Estou sentada na mesa do meu escritório, pela janela à minha frente avisto uma árvore frondosa, com os seus galhos remexendo para lá e para cá, dançando no rítimo do vento frio de uma tarde ensolarada de outono.
Tento escrever o que foi a experiência que eu e mais 30 pessoas vivemos nestes últimos três dias ... num encontro, intenso, de conversas sobre a morte. O barulho ensurdecedor das palavras dentro de mim se depara com a barreira do silêncio que faço. Não sou capaz de colocar os pensamentos em palavras. Volto a olhar a janela.
Da dança entre os galhos e o vento, observo uma folha que cai, ainda existe nela uma dança e ela, inteiramente presente no seu processo de morte baila, alegremente, até tocar o chão.

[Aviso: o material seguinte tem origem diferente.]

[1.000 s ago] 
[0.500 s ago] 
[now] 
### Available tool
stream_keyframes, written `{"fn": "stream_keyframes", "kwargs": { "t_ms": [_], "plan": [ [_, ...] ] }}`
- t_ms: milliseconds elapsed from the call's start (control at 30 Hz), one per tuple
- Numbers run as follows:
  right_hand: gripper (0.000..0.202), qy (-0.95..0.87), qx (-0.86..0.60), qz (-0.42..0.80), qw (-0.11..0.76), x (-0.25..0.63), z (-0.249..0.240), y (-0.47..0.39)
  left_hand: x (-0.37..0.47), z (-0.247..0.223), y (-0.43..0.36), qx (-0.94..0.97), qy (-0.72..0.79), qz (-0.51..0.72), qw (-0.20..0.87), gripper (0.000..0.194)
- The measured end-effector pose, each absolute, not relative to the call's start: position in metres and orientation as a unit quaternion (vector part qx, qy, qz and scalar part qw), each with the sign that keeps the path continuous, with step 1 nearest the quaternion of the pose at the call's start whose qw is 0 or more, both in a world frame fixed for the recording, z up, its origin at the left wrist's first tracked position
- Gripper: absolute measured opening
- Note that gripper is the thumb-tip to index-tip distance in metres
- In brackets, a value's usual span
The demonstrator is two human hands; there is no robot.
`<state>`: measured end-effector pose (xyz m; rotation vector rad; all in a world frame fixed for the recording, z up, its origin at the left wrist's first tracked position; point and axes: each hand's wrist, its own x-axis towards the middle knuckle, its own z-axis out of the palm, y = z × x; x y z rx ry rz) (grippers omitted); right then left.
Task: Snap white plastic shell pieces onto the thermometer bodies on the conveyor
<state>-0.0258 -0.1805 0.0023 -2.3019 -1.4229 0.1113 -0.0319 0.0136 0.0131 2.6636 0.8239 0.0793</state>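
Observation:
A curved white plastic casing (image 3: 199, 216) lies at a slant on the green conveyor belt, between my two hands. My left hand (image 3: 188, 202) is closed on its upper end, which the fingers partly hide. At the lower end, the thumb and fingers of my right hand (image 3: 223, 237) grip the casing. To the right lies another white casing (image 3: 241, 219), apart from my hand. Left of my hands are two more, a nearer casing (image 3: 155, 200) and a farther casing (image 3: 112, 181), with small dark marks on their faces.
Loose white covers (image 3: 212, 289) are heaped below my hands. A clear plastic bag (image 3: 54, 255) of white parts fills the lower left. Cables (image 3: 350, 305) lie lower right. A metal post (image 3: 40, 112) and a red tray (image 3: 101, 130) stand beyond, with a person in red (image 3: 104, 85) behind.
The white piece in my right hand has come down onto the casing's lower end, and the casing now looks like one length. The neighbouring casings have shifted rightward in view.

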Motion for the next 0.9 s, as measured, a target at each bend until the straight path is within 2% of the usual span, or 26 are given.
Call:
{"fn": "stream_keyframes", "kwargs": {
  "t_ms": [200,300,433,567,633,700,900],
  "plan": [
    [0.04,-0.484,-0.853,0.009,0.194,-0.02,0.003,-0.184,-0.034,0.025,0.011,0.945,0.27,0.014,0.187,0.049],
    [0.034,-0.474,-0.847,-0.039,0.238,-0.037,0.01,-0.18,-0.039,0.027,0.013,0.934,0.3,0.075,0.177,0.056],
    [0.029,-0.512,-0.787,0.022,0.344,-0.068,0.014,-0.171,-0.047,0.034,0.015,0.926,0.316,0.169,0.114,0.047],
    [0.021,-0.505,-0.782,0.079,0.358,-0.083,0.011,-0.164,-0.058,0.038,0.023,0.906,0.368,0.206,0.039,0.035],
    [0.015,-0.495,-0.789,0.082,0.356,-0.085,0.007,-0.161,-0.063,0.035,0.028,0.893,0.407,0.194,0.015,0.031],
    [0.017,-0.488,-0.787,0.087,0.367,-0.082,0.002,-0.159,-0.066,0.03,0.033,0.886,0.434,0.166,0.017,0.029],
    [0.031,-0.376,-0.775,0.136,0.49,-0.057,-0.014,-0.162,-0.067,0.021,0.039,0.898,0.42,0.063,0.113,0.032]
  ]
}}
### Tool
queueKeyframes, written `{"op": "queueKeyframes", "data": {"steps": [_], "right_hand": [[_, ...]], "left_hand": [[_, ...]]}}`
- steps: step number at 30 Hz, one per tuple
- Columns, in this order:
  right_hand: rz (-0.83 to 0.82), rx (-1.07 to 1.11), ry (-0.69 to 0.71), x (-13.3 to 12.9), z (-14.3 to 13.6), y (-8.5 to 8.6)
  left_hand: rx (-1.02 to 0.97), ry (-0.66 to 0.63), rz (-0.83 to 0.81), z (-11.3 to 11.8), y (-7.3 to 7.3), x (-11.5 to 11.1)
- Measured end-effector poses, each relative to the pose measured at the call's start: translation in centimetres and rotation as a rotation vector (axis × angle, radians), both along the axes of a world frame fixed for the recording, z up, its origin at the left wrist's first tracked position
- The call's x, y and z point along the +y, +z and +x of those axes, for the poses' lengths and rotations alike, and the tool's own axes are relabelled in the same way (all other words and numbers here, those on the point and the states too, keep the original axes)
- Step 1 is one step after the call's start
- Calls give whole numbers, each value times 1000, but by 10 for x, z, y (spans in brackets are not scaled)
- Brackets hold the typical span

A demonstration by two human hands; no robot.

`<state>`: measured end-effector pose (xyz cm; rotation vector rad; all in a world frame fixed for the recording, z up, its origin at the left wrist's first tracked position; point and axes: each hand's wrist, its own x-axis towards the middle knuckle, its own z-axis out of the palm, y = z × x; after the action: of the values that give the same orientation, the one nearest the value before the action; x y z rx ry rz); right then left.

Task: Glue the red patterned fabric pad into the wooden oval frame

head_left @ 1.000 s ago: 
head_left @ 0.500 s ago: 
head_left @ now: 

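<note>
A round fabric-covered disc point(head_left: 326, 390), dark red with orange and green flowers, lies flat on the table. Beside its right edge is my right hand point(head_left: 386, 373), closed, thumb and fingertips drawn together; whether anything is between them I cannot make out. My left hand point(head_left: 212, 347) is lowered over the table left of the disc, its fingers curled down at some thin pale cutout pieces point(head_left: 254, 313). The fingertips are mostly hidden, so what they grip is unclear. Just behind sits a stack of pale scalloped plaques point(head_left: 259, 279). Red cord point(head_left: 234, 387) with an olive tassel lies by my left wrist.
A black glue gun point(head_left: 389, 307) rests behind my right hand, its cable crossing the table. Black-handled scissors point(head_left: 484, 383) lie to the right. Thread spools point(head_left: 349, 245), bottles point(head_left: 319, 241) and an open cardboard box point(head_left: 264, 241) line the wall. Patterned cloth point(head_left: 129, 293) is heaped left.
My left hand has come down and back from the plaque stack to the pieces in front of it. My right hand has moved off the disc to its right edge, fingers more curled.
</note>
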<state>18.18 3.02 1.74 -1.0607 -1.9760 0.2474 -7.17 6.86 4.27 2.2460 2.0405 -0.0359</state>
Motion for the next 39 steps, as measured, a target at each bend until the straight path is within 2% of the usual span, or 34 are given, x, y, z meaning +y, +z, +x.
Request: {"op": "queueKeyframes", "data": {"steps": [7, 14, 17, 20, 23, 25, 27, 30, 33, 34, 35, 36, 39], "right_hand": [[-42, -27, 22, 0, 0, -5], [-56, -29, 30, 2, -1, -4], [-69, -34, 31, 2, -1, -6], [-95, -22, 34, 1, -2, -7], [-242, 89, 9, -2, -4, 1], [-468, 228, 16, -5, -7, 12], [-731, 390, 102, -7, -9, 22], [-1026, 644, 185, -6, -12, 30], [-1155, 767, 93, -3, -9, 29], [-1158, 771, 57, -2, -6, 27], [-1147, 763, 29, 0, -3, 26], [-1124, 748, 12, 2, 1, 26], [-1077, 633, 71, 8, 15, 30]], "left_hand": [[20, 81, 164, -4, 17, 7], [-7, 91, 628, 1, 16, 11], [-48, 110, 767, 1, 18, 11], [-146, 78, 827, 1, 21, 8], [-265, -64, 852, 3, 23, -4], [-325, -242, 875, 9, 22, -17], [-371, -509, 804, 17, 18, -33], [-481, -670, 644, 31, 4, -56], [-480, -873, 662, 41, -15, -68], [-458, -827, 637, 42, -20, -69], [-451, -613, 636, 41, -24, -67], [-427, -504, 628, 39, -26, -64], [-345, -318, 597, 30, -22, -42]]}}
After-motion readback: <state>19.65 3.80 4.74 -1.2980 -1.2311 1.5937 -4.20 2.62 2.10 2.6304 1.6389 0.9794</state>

Meu pensamento se desloca, rapidamente, para o tempo, para as histórias e as pequenas e grandes mortes do dia-a-dia. E na música frenética dos meus pensamentos resolvo fechar os meus olhos por alguns instantes, na esperança que eles apaguem a luz da minha mente e coloque os pensamentos para dormir.
Me sinto como um grande salão e em uma inspiração profunda as janelas se abrem, uma brisa suave entra, a atmosfera se serena, já não existe barulho.
Um dançarino adentra ao salão. Numa vitrola antiga coloca um vinil. O tocar da agulha no disco preto faz ecoar um som que me traz a memória as boas músicas da infância... É uma valsa. Com passos calmos e firmes vejo-o caminhar em minha direção e, ao mesmo tempo que sua mão direita me convida para a dança, ouço o iniciar da cantoria “Um dia ele chegou tão diferente, do seu jeito de sempre chegar...”
Não apresenta sua face, mas quando a sua mão esquerda se acomoda na minha cintura, delicadamente sussura seu nome em meu ouvido: Eu sou o tempo.
Eu e a música paralisamos sincronicamente. Nos olhamos. Ele dum jeito muito mais quente do que sempre costumava olhar. Sustentamos um o olhar do outro, nos reconhecíamos. Eu n’Ele, Ele, em mim. Um avalanche de sentimendos me inundou, ele apertou a minha mão um pouco mais forte. Primeiro pedi licença ao medo e não maldisse a vida tanto quanto era meu jeito de sempre falar e fechei os olhos.
Dentro de mim começei a descer as escadas das minhas dúvidas, da raiva, da tristeza, dos meus julgamentos muitas vezes cruéis sobre mim e sobre os outros...meu coração dispara. Estou prestes a reencontrar algo precisoso. Abro uma porta velha com fechaduras enferrujadas. Olho e me vejo, aquela eu de quem tanto gosto e não a deixo só num canto; pra seu grande espantoconvido-a para rodar.
Então ela se fez bonita como há muito tempo não queria ousar, com seu vestido decotado cheirando a guardado de tanto esperarsubimos as escadas correndo. Quando abro os olhos é através dela que o vejo de novo e tão rápido quando um pensamento passo ser uma observadora de mim mesma. Daquela cena. Daquela eu de quem tanto gosto. Sorrio.
“Depois os dois deram-se os braços como há muito tempo não se usava dar, e cheios de ternura e graça foram para a praça e começaram a se abraçar. E ali dançaram tanta dança que a vizinhança toda despertou, e foi tanta felicidade que toda a cidade se iluminou. E foram tantos beijos loucos
tantos gritos roucos como não se ouvia mais. Que o mundo compreendeu...”
Como uma linda aquarela a cena começa a se dissipar. Inspiro profundamente e abro os olhos. Olho pela janela e lá fora já é noite, mas é cheiro de dia raiando que respiro. O dia amanheceu em paz.
*inspirado na Valsinha de Chico Buarque de Holanda.